On Thursday President Obama and the four living former presidents will travel to Dallas to dedicate the George W. Bush Presidential Library and Museum at Southern Methodist University. Everyone will no doubt say kind things about the 43rd president, who left office four years ago.
And a new Washington Post-ABC News poll showed a big improvement in his approval rating, from 33% when he left office to 47% now, while his negative ratings have shrunk from 66% then to 50% now. His approval rating, by the way, is equal to President Obama’s.
Yet I believe historians will view President Bush as the worst president of the last 50 years. This is a tough one for me, as I think President Nixon was a criminal who tried to trash the Constitution. But Nixon had some real accomplishments (the opening to China, the creation of the EPA), as opposed to President Bush, who barely had any.
Among those accomplishments: His efforts to combat AIDS in Africa saved millions of lives. He supported efforts by Treasury Secretary Henry Paulson to rescue the financial system in the midst of the 2008 crisis (though he did little to prevent it).
And he did keep the US safe from another terrorist incident after 9/11, although quite frankly, his Administration had ample warnings that one was coming in the months before the attacks on the World Trade Center and the Pentagon.
But the negative side of the balance sheet weighs far more heavily:
- The Iraq War was a catastrophe. Yes, Saddam Hussein was deposed, but the Bush Administration handled it so badly it wound up being a huge blow to U.S. prestige. Iraq is now a mess, with bloody sectarian warfare, and is a reliable ally of Iran. And, oh yes, there were no weapons of mass destruction.

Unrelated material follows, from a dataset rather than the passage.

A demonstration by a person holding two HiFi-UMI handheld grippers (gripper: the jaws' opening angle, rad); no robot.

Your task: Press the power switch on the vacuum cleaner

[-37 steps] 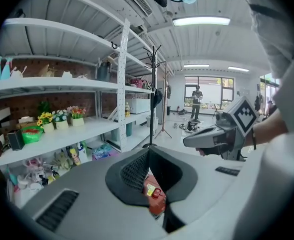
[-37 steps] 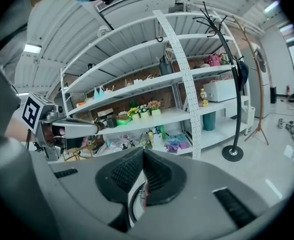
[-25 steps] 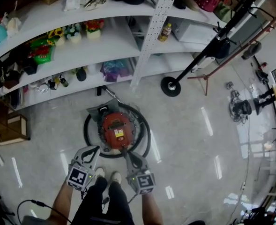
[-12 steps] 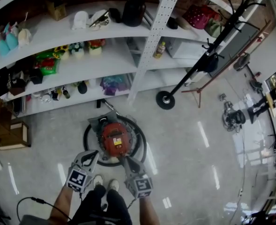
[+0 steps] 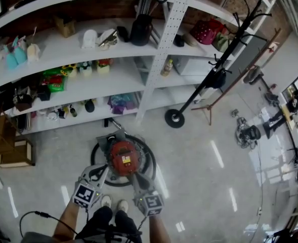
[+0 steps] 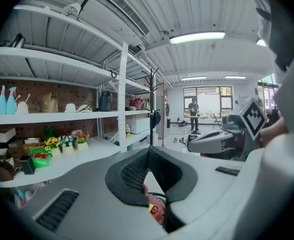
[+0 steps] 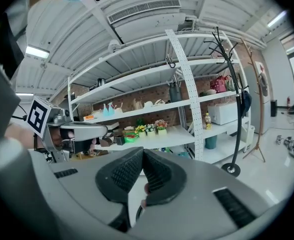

- His administration’s obsession with Iraq caused him to take his eye off the ball in Afghanistan, where the small number of US troops war kept us from catching Osama bin Laden or crippling the Taliban early on. Twelve years later, we face another long-term defeat in that benighted country.
- The two wars have cost Americans “$3.1 trillion and counting,” according to the Costs of War project at Brown University.
- In the name of the War on Terror, the Bush Administration authorized warrantless wiretapping, renditions to secret prisons overseas, detention without due process, and torture, severely eroding the Constitution and violating international law.
- While we were at war, President Bush nonetheless continued the 2001 tax cut and actually accelerated those cuts in the 2003 tax cut. The tax cuts, the president said explicitly, were aimed at eliminating the surpluses achieved during the Clinton Administration. They failed to promote economic or employment growth.
- The president also promoted the Medicare prescription drug plan, which had no source of funding. The cost to taxpayers so far: $300 billion and counting.
- And then there was Katrina. The president’s confused, delayed response to the disaster shocked the nation and his backing of an incompetent like FEMA director Michael “Heck of a Job” Brown paralleled his support for the even more dangerously inept Donald Rumsfeld and Iraq administrator Paul Bremer.
I could go on—the Terry Schiavo fiasco, the failed effort to push through partial Social Security privatization just before the stock market crashed, etc., etc.
But why bother? Anybody looking at President Bush’s record objectively must come to a similar conclusion: He was simply the worst president of the last 50 years.
If they want to win again, Republicans will have to renounce his legacy just as they needed to exorcise the ghost of Herbert Hoover.